International Life-Cycle Savings and Disposable Income
Description
This data set describes the savings behavior of 50 countries in 1960-1970. The data set includes demographical variables as well as variables on disposable income.
Usage
data.savings
Format
A data frame with 50 observations on the following five variables.

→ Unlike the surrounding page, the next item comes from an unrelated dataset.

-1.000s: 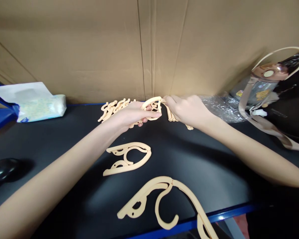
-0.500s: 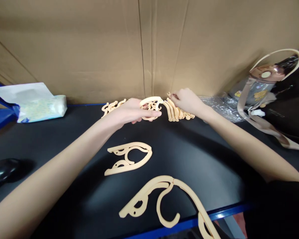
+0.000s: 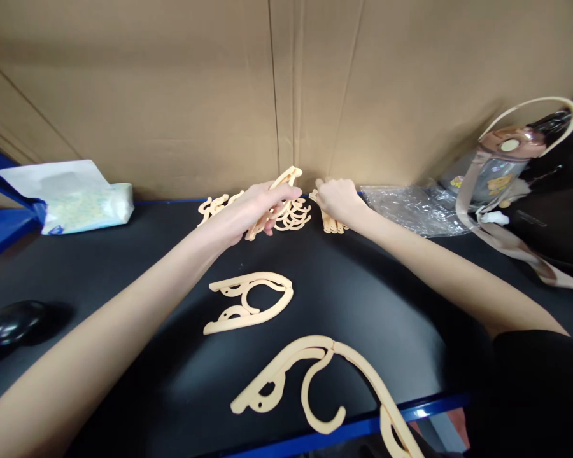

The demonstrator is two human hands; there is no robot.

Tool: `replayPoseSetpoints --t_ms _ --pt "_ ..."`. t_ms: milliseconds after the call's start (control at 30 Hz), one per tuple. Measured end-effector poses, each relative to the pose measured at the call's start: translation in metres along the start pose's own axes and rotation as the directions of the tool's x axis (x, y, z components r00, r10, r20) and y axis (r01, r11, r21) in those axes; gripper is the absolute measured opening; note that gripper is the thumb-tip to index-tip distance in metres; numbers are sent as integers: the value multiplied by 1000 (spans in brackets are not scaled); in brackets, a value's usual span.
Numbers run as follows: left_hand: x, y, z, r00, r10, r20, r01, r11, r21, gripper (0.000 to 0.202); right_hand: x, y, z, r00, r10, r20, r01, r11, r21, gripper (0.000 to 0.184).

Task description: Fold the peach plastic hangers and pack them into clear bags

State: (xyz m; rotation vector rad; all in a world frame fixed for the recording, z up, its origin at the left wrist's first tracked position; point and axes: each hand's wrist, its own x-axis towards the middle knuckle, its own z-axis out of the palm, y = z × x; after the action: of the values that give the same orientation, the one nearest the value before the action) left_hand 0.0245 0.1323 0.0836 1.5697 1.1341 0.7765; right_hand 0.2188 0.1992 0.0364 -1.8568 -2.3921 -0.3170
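My left hand [image 3: 254,207] is closed on a cream plastic hanger piece [image 3: 281,183], tilted up off the black table [image 3: 124,286] near the back wall. Behind it lies a heap of like cream pieces [image 3: 293,215]. My right hand [image 3: 337,198] is closed over a small stack of curved cream pieces [image 3: 332,224] just to the right of the heap. Closer to me a folded cream hanger [image 3: 248,302] lies flat. An unfolded cream hanger with its hook [image 3: 319,381] lies at the table's front edge.
A cardboard wall [image 3: 286,89] closes the back. A pack of tissues [image 3: 76,200] sits back left, and a dark rounded object [image 3: 9,321] at the left edge. Crumpled clear plastic [image 3: 405,207], a bottle with a strap [image 3: 501,159] and a dark bag [image 3: 563,210] are at the right.
My left hand has tilted its piece up on edge. My right hand has drawn left and down onto the small stack, pushing it together.
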Motion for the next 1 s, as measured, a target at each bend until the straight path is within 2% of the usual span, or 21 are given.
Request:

sr | ratio of the country's private savings to its disposable income. |
pop15 | share of the country's population under 15. |
pop75 | share of the country's population over 75. |
dpi | country's real per capita disposable income (in dollar). |
ddpi | growth rate of the country's disposable income per capita (in percent). |
Details
Under the life-cycle savings hypothesis as developed by Franco Modigliani, the savings ratio (aggregate personal saving divided by disposable income) is explained by per-capita disposable income, the percentage rate of change in per-capita disposable income, and two demographic variables: the percentage of population less than 15 years old and the percentage of the population over 75 years old. The data are averaged over the decade 1960-1970 to remove the business cycle or other short-term fluctuations.
In Auer et al. (2024, Chaps. 9, 10 & 12) the data set is used to illustrate the econometric analysis of a multivariate linear regression model.
Source
R package datasets (object LifeCycleSavings).
References
Auer, L.v., Hoffmann, S. & Kranz, T. (2024): Ökonometrie - Das R-Arbeitsbuch, 2nd ed., Springer-Gabler (https://www.oekonometrie-lernen.de).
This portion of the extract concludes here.